Our last blog post introduced the distinction between AI models that use language to understand what you’re saying and models that get the ‘gist’ of your speech. In today’s post, we’ll dig into the latter.
Today, we’re all familiar with the predominant way of interacting with speech AI: the trigger phrase. “Hey Siri” and “Hey Alexa” have become part of our daily lives.
The folks who came up with this approach were trying to solve two problems: first, they needed an unambiguous way to determine when a user was addressing the AI, and second, they needed the AI to always listen for commands responsively but efficiently, which requires a lot of AI horsepower. “OK, computer” is not a natural language pattern, but it is easy to implement using AI; ideally, we should be able to speak to an AI as we would to a smart human assistant, trusting them to know when we’re speaking based on context, not only when we explicitly say their name. Keyword triggers were created to get around AI and power limitations that are no longer as relevant.

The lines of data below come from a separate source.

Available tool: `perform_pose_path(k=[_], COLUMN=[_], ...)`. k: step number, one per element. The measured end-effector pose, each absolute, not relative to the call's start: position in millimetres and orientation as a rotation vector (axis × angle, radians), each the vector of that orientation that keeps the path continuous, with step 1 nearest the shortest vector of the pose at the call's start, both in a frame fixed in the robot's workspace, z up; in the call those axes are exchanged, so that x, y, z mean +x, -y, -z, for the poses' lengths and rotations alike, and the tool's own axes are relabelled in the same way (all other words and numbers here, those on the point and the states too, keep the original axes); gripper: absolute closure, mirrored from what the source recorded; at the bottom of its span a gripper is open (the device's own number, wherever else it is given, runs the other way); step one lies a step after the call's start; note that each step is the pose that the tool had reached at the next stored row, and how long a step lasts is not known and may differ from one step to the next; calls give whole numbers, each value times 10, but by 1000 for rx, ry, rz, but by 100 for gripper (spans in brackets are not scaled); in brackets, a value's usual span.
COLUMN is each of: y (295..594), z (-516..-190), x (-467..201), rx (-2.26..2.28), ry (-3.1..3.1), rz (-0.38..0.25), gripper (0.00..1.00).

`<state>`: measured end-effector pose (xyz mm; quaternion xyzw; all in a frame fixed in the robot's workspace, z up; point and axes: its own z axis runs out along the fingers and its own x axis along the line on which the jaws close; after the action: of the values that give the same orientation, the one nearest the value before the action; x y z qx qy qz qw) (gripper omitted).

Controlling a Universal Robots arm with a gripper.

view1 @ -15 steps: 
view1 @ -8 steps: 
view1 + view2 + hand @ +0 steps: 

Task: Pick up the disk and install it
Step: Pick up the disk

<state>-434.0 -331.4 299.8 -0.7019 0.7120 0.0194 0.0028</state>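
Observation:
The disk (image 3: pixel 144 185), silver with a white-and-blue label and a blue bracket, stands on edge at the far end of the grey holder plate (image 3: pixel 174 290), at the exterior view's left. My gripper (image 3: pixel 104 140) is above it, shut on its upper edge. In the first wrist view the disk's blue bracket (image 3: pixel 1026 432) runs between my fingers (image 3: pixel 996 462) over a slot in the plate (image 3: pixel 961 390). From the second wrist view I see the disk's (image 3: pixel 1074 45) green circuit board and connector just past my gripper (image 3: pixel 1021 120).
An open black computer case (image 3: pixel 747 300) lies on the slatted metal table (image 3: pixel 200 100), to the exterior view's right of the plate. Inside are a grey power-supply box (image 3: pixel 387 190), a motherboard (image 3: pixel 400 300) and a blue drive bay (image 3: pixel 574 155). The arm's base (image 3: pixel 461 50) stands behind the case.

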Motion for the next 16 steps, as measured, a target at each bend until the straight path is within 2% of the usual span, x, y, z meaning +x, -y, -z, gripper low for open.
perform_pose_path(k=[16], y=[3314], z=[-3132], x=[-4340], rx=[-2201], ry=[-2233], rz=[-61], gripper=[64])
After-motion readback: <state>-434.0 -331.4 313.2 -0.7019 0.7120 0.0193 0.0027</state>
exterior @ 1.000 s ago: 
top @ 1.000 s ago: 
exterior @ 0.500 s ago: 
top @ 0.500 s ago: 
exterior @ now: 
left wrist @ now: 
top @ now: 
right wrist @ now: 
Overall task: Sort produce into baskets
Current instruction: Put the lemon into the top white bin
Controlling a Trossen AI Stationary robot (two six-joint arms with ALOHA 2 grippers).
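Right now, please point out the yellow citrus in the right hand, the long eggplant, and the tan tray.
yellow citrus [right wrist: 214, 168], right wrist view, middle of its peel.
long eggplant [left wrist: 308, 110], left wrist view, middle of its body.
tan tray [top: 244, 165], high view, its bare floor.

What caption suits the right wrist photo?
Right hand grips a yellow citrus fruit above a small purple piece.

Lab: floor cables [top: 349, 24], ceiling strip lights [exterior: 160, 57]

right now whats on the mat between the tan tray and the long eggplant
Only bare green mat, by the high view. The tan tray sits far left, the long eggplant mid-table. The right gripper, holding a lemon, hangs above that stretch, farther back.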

What happens behind the scenes when you say a keyword is an interesting multi-stage wakeup system, a cascade of algorithms and AI models designed to save power. Starting from a voice activity detector (VAD) which is always listening, the KWS model is triggered when any speech is present, and detect whether the speech is the pre-defined keyphrase, such as “Hey Alexa.” Only after all this happens will the more complex processing occur. This cascade is in place for power efficiency – at each stage, you execute the least demanding algorithm possible.
“When all you have is a hammer…”
There are many neural network approaches for keyword spotting, but (for me at least) the most interesting ones are based on recognizing spectrographic signatures. Spectrograms are pictures of audio translated into the frequency domain, and AI is very good at classifying pictures. Training an AI image classification model to recognize cats involves showing lots of pictures of cats. Training a keyword spotter is conceptually the same: record thousands of examples of people saying the phrase, calculate the spectrogram (basically an image) for each one and train the model to recognize those images.
There are limitations to this approach, the most important one being that the audio can’t be very long. A spectrogram captures the frequencies of a snippet of audio over a fixed set of time – make the time too long, and responsiveness and accuracy drop. This means that this approach is suitable for two to five-second phrases but not for tasks requiring longer sentences.
Image classification is one of the oldest and best understood AI tasks, so it makes sense to leverage that class of algorithms. Many characteristics of image classification translate to audio as well. Most usefully, neural networks can be designed to learn ‘pattern matching’ separately from ‘the pattern being matched,’ which in practical terms means using transfer learning to teach the AI a new phrase instead of starting from scratch.
“Do what I mean, not what I say”
It turns out that once you start treating audio as images, you can train your AI to do much more than simple wake-words. The next logical step is to train your model on many command words, which can be used to create simple user interfaces, like when you say ‘navigation’ to turn on your car’s navigation system.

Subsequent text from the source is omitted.